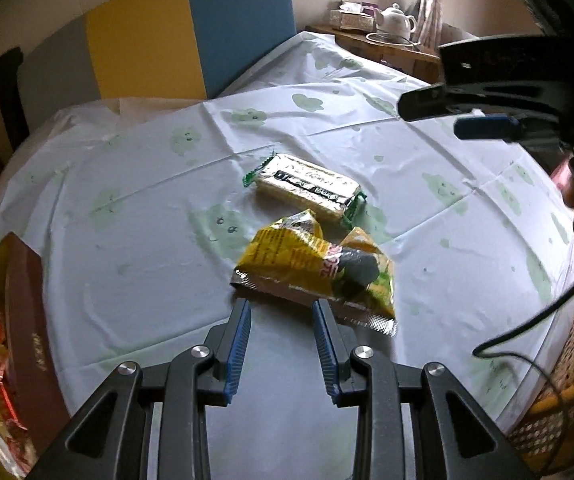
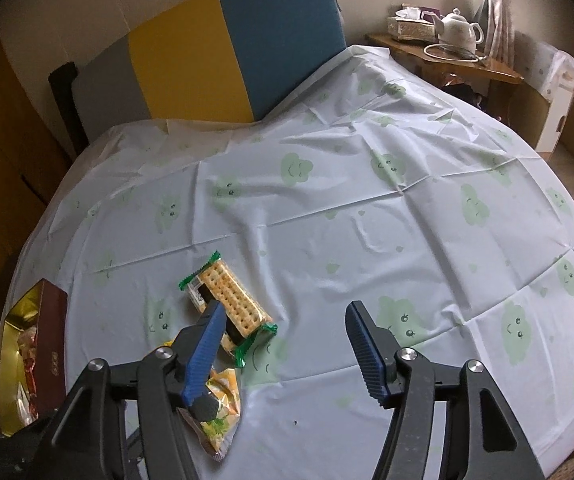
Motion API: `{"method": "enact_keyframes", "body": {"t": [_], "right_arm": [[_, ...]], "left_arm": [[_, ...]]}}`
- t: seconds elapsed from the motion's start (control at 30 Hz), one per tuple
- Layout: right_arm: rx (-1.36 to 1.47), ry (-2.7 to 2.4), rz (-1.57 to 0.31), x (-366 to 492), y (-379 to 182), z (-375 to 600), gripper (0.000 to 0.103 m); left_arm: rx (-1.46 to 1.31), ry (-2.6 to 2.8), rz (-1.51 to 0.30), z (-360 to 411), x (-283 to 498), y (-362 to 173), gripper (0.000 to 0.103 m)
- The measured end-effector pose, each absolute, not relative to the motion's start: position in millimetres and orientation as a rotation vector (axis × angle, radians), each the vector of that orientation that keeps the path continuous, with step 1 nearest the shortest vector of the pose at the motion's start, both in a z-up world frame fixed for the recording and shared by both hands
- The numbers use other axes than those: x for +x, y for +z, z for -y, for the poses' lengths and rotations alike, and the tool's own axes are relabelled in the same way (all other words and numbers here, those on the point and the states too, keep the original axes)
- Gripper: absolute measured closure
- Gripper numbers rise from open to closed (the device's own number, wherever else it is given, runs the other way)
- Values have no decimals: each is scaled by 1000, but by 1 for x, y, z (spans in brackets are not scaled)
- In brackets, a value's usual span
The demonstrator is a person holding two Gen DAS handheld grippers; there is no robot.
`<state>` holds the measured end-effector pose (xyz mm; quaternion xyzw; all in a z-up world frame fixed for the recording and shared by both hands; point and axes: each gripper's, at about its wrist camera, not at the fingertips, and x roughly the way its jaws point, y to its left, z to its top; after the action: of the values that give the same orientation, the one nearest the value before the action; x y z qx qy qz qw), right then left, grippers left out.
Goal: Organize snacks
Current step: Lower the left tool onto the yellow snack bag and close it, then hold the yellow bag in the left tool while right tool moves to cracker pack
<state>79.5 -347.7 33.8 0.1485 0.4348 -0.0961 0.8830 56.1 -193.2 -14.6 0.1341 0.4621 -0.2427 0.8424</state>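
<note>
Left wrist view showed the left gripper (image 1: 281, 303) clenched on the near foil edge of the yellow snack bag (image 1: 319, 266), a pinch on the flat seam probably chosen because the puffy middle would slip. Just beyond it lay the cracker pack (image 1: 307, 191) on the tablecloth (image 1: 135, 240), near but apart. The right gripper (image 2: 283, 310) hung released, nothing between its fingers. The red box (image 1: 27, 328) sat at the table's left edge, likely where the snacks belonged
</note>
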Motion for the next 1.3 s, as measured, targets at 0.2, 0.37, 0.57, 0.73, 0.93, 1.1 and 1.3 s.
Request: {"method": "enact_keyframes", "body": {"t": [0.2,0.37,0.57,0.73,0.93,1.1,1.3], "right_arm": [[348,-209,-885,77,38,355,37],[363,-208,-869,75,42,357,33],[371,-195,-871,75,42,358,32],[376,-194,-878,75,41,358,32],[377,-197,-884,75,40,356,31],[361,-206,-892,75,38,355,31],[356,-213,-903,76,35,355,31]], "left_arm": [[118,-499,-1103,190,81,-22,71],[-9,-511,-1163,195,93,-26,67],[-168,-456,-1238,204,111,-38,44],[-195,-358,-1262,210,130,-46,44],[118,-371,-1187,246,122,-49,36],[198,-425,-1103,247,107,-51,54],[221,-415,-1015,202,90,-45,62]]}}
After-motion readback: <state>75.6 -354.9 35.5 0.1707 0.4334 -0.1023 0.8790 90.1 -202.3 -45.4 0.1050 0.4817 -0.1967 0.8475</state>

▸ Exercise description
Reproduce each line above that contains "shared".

▸ Task output
- The measured end-effector pose, each absolute, not relative to the motion's start: position in millimetres and orientation as a rotation vector (axis × angle, radians), each the vector of that orientation that keeps the path continuous, with step 1 nearest the shortest vector of the pose at the motion's start, both in a z-up world frame fixed for the recording and shared by both hands
`<state>` holds the measured end-effector pose (xyz mm; quaternion xyzw; all in a z-up world frame fixed for the recording and shared by both hands; point and axes: each gripper's, at about its wrist camera, not at the fingertips, and x roughly the way its jaws point, y to its left, z to its top; after the action: of the values that give the same orientation, the one nearest the value before the action; x y z qx qy qz qw), right then left, grippers left out.

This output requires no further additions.